A major exterior redesign has seen the Rio’s grille reshaped to be both thinner and wider, while the whole car has been given a Euro-style makeover – including LED daytime running lights on all but the entry-level model. And we think it looks terrific from outside.
The interior, though, is still built to a fairly obvious price point, with an uncluttered but fairly basic dash awash with hard plastics, even in the most expensive model.
While the headline-grabbing changes happened in the front, namely the 7 inch touchscreen with Apple CarPlay and Android Auto, regardless of the trim level, the redesigned and driver-angled dash and the standard navigation on all but the entry level car, some equally important stuff has happened back here.
Namely, the wheelbase has grown by 10mm, and the car itself has grown by 15mm, and that means there’s more leg room than ever before, while head and shoulder room are ample, too. Though like will be a touch squishy if you go three across.
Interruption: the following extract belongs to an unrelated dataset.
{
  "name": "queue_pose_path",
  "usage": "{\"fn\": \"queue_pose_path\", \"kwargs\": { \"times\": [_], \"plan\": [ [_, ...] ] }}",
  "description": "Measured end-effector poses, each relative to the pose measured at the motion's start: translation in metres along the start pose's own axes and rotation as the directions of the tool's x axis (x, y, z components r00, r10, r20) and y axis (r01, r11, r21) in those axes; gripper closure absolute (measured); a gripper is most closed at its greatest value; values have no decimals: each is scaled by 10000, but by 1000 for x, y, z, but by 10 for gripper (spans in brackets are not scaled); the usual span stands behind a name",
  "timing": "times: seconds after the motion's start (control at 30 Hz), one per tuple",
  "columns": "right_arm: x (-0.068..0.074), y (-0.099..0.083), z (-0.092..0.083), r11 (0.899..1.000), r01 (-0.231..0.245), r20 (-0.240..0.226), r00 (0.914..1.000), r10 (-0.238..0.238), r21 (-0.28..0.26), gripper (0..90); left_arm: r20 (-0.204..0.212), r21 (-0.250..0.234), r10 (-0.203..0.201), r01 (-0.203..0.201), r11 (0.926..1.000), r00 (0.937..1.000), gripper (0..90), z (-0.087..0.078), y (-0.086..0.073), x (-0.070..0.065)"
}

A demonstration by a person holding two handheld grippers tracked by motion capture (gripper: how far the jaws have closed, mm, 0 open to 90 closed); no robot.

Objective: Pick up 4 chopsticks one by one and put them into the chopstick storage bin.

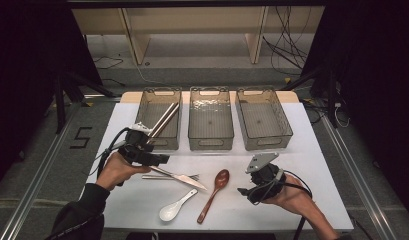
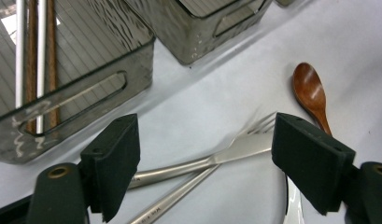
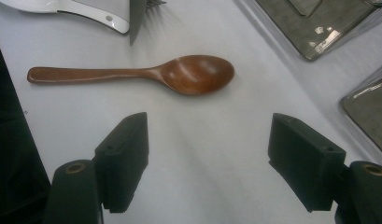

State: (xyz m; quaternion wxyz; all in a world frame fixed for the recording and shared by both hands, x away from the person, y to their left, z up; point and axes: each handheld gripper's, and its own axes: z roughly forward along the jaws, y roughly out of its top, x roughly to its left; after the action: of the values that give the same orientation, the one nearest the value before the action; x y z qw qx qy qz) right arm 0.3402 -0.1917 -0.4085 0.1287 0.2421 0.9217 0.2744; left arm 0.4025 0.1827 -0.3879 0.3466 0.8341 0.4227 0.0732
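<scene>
On the white worktop (image 1: 292,150), below the left bin (image 1: 159,120) holding chopsticks (image 1: 163,120), I hover the left hand-held gripper (image 2: 205,163), wide open and empty, over the crossed fork (image 2: 235,147); right hand-held gripper (image 3: 207,158) open, empty. I'd straddle one handle squarely.

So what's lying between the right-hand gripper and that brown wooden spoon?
Nothing: in the right gripper view, bare white table separates the open right gripper from the wooden spoon.
</scene>
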Motion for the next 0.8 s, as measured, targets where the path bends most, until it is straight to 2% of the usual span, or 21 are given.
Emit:
{"fn": "queue_pose_path", "kwargs": {
  "times": [0.33,0.8],
  "plan": [
    [0,-1,0,10000,14,27,10000,-14,14,299,290,204,387,-393,9990,9988,198,4,-9,-22],
    [0,-3,-1,9999,-122,6,9999,122,-110,297,552,441,727,-752,9962,9958,169,8,-21,-38]
  ]
}}
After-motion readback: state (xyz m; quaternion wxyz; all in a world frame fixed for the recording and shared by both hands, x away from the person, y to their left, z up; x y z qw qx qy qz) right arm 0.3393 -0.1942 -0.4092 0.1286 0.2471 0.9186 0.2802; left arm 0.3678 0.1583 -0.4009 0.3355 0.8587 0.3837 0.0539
The Rio’s two cupholders are shared between the front passengers, but all doors have room for bottles. There’s an Isofox attachment point in each window seat, along with this USB charge point.
Luggage space is a handy 325 litres with the rear seats up, but that grows to 980 litres with the 60:40 seats folded flat.
Kia is expecting to match the outgoing car’s maximum five-star ANCAP safety rating, with a rear-view camera and rear parking sensors joining hill start assist, cornering brake control and straight line stability systems. Autonomous braking is noticeably absent, however, even on the higher specification vehicles.
Like all Kias, this fourth-generation Rio has been tuned locally, with the brand’s Aussie HQ tweaking the ride set up to better suit our road surfaces. And they’ve down a sensational job, with the steering especially outstanding, while the firm-ish suspension adding a little sportiness to the drive experience.
The engine and four-speed automatic gearbox in this top spec car are carried over from the outgoing model, and to be honest, they’re starting to show their age. It’s not that it feels underpowered, just that with only four gears to choose from, the gearbox often sounds and feels like it’s working pretty hard.
But there’s a definite solidity to the way this feels from behind the wheel. The steering is actually really nice weighted and it feels connected to the road below, and road noise is kept to an minimum.
Plus it’s light and easy, the vision is terrific and it’s a breeze to park; and what more do you want from a car in this segment?
Bigger, more composed from behind the wheel and with a heap of new technology sure to be a hit with its target market, the all-new Rio is destined to shake up the small-car segment. The small engine and automatic gearbox are a little underwhelming out of town, but it’s still a treat to pilot trough the CBD. And let’s face it, thats where it’s going to be spending the bulk of its time.